Dengan menenteng tas masing-masing dan langkah tertatih, Ila, Intan dan Asep menuju pelataran rumah mereka. Mereka berusaha menyelamatkan barang-barang berharga, tapi petugas satpol PP menghalangi. Dan dalam hitungan jam perkampungan itu telah rata dengan tanah. Hanya timbunan reruntuhan bangunan yang tampak berserakan di mana-mana. Hati mereka senja meski langit tampak cerah.
Ila menerawang jauh ke depan. Matanya basah akan air mata. Demikian pula dengan Intan dan Asep. Mereka menangis sesenggukan. Satu per satu memori indah masa lalu tentang rumah kecil itu hadir di benak mereka. Indahnya berkumpul dengan keluarga meski dalam situasi ekonomi yang lemah. Didikan dan kasih sayang orang tua yang tak pernah henti dicurahkan kepada mereka. Semuanya terbayang jelas.

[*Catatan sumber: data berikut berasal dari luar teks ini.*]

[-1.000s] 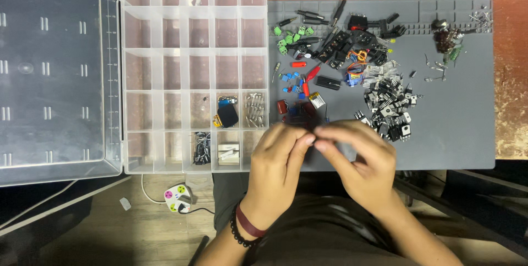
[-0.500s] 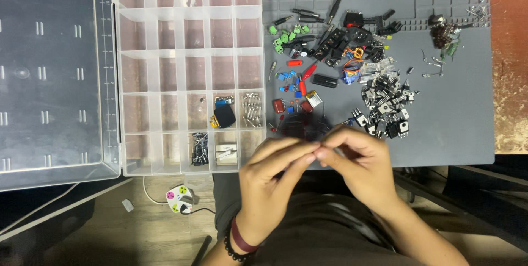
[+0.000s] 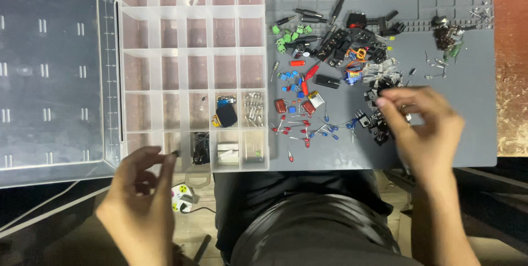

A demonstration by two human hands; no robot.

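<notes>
pinching a small dark part in left hand by clear organiser box, right hand fingers loosely apart over black parts

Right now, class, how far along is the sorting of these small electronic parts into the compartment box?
Early on. Done: a few compartments of the organiser box near its front edge hold parts. In hand: the left hand pinches a small piece at the box's front edge; the right hand reaches into the pile. Left: most loose components remain on the grey mat.

No labels, signs or screens here. The one package is a clear plastic organiser box, rectangular and gridded into small compartments, butted against the grey mat's left edge, with its see-through lid flung open flat further left.
</notes>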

Kabut tebal nan hitam menyelimuti diri mereka. Kabut tebal yang dimunculkan oleh petugas satpol PP tak berperasaan itu. Ila yang dulu pernah menancapkan niat untuk belajar hingga jenjang tertinggi, kini seakan cita-cita tersebut musnah ditelan realita. Uang hasil pemungutan ikannya yang disimpan di bawah tikar tempat tidurnya untuk melanjutkan sekolah ke jenjang SLTA yang tinggal beberapa bulan lagi, mungkin kini tak berarti apa-apa.
Dan detik ini angannya itu terbang jauh entah ke mana. Dalam kondisi seperti ini dia hanya bisa membayangkan tercabutnya status pelajar dari dirinya lantaran orang tuanya yang besar kemungkinan tak mampu membiayainya lagi. Dan Intan akan terus menerjuni dunia pemungutan ikan demi cita-cita mulianya yang moga suatu saat nanti akan jadi kenyataan.